§ **Task brief**: I'd like the data below restated word for word, with the pictures left out.
___ Provided material
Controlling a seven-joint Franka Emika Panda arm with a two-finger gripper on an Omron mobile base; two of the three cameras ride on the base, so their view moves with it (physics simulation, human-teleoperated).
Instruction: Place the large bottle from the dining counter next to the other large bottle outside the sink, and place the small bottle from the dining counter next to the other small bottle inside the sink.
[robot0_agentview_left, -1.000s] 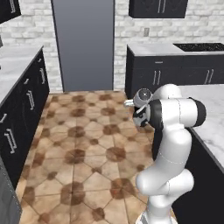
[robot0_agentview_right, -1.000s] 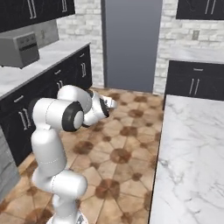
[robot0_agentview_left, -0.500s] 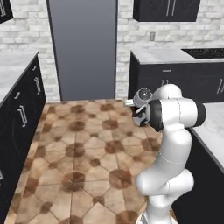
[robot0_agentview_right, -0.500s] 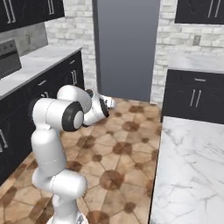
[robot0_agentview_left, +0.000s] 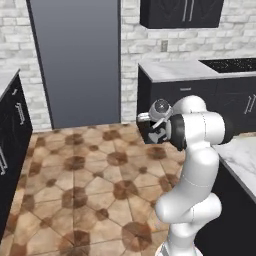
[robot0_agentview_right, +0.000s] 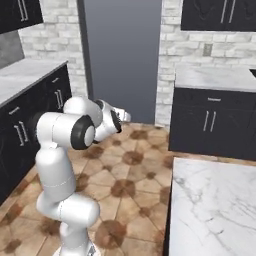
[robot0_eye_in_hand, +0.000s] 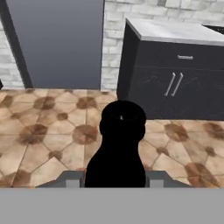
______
§ **Your response**:
Controlling a seven-joint Franka Emika Panda arm with a two-finger gripper on an Omron mobile base; two of the three cameras ride on the base, so their view moves with it (physics simulation, human-teleoperated).
Instruction: Place the large bottle from the dining counter next to the other large bottle outside the sink, and place the small bottle from the dining counter next to the other small bottle inside the sink.
[robot0_agentview_left, -1.000s] 
[robot0_agentview_right, -1.000s] 
[robot0_agentview_left, -0.500s] 
[robot0_agentview_right, -0.500s] 
[robot0_agentview_left, +0.000s] 
[robot0_agentview_right, +0.000s] 
[robot0_eye_in_hand, +0.000s] 

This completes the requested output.